- Exercise: Your reply should reproduce each line below exactly and carry none of the pictures.

☆ ☆ ☆ ☆ ☆

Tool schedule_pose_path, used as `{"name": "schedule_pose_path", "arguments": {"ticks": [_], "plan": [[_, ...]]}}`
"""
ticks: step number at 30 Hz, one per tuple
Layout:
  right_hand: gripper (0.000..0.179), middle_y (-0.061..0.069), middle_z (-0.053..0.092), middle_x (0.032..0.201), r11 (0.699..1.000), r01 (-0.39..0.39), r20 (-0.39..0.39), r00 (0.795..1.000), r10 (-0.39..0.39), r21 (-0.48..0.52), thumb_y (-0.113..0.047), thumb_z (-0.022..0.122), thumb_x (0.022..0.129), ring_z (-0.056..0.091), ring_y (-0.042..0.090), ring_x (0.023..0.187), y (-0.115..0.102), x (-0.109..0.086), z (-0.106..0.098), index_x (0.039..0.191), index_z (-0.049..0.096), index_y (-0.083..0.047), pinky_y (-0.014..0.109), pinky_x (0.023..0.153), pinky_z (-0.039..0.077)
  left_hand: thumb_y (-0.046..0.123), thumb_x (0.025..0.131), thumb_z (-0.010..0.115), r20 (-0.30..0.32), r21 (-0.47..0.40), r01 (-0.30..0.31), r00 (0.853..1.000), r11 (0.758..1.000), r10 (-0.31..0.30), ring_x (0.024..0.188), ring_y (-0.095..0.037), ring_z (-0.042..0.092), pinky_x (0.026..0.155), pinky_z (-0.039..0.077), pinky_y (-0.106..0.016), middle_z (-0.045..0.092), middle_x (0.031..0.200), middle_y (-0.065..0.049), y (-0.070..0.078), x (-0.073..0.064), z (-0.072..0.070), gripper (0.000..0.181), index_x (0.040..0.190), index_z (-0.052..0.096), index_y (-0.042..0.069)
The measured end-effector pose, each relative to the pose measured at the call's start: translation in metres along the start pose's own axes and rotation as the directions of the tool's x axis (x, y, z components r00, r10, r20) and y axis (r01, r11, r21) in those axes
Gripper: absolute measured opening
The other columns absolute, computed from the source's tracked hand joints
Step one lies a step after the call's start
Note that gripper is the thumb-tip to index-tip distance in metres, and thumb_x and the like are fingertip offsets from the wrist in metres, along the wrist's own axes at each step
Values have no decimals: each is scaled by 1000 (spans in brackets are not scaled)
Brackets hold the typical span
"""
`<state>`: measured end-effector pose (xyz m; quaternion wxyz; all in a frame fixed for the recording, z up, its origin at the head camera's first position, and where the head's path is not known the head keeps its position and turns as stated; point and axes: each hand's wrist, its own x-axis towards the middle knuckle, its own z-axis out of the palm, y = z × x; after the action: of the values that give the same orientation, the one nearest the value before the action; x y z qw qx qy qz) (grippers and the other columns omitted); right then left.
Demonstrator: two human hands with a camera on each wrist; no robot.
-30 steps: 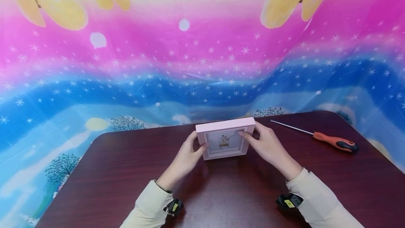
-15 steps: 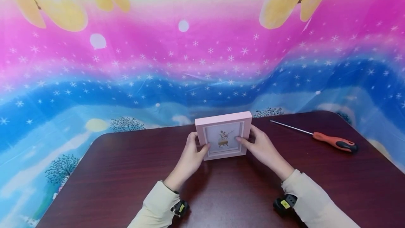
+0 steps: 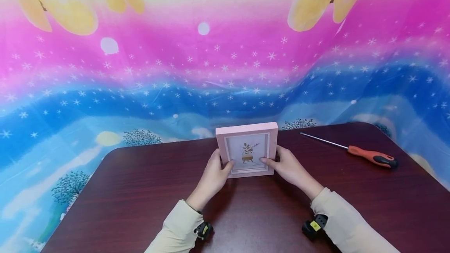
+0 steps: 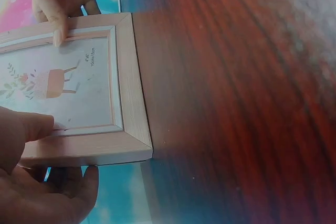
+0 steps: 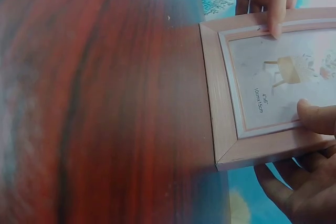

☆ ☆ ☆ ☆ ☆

- Exercise solution:
Tool schedule_pose_path, used as `{"name": "schedule_pose_path", "arguments": {"ticks": [_], "plan": [[_, ...]]}}`
"""
ticks: step number at 30 Hz, one per tuple
Layout:
  right_hand: gripper (0.000..0.179), middle_y (-0.061..0.069), middle_z (-0.053..0.092), middle_x (0.032..0.201), r11 (0.699..1.000), r01 (-0.39..0.39), r20 (-0.39..0.39), r00 (0.795..1.000), r10 (-0.39..0.39), r21 (-0.48..0.52), thumb_y (-0.113..0.047), thumb_z (-0.022..0.122), thumb_x (0.022..0.129), ring_z (-0.056..0.091), ring_y (-0.042..0.090), ring_x (0.023..0.187), y (-0.115..0.102), x (-0.109..0.086), z (-0.106..0.098), index_x (0.039..0.191), index_z (-0.049..0.096), index_y (-0.083..0.047), pinky_y (-0.014..0.109), pinky_x (0.023..0.153), pinky_z (-0.039..0.077)
  left_hand: thumb_y (-0.046..0.123), thumb_x (0.025..0.131), thumb_z (-0.010..0.115), r20 (-0.30..0.32), r21 (-0.47..0.40), r01 (-0.30..0.31), r00 (0.853..1.000), r11 (0.758..1.000), r10 (-0.31..0.30), ring_x (0.024..0.188), ring_y (-0.095..0.037), ring_z (-0.042..0.092), pinky_x (0.026..0.155), pinky_z (-0.039..0.077), pinky_y (-0.106..0.016), middle_z (-0.045..0.092), middle_x (0.031..0.200), middle_y (-0.065..0.049), y (-0.070..0.078), x (-0.073..0.064), z (-0.072..0.070), gripper (0.000..0.181), index_x (0.040..0.190), index_z (-0.052..0.096), index_y (-0.042..0.069)
The measured end-effector pose, each relative to the pose measured at the call's start: translation in metres along the start pose's own axes and rotation as the directions of the tool's x axis (x, y, z components r00, r10, r20) and y axis (r01, r11, r21) in those axes
Gripper: absolute measured opening
The other columns absolute, computed from the source's tracked hand joints
Step one lies a step after the call's start
Note that gripper is the thumb-tip to index-tip distance in metres, and thumb_x and the like are fingertip offsets from the wrist in metres, along the wrist's own axes at each step
Values have no decimals: each is scaled by 1000 (spans in brackets are not scaled)
Brackets hold the typical span
"""
`<state>`: measured end-effector pose (xyz m; quaternion wxyz; all in a frame fixed for the recording, z up, its origin at the head camera's first position, and where the head's path is not known the head keeps its position and turns as stated; point and axes: each hand's wrist, its own x-axis towards the middle knuckle, its own z-axis out of the palm, y = z × x; after the action: of the values that give the same orientation, the one nearest the value before the action; x y z qw qx qy qz) (grippers and the other columns omitted); right then left.
Demonstrator: two human hands with a camera on each wrist; no robot.
-30 steps: 
-15 steps: 
+0 steps: 
+0 steps: 
+0 steps: 

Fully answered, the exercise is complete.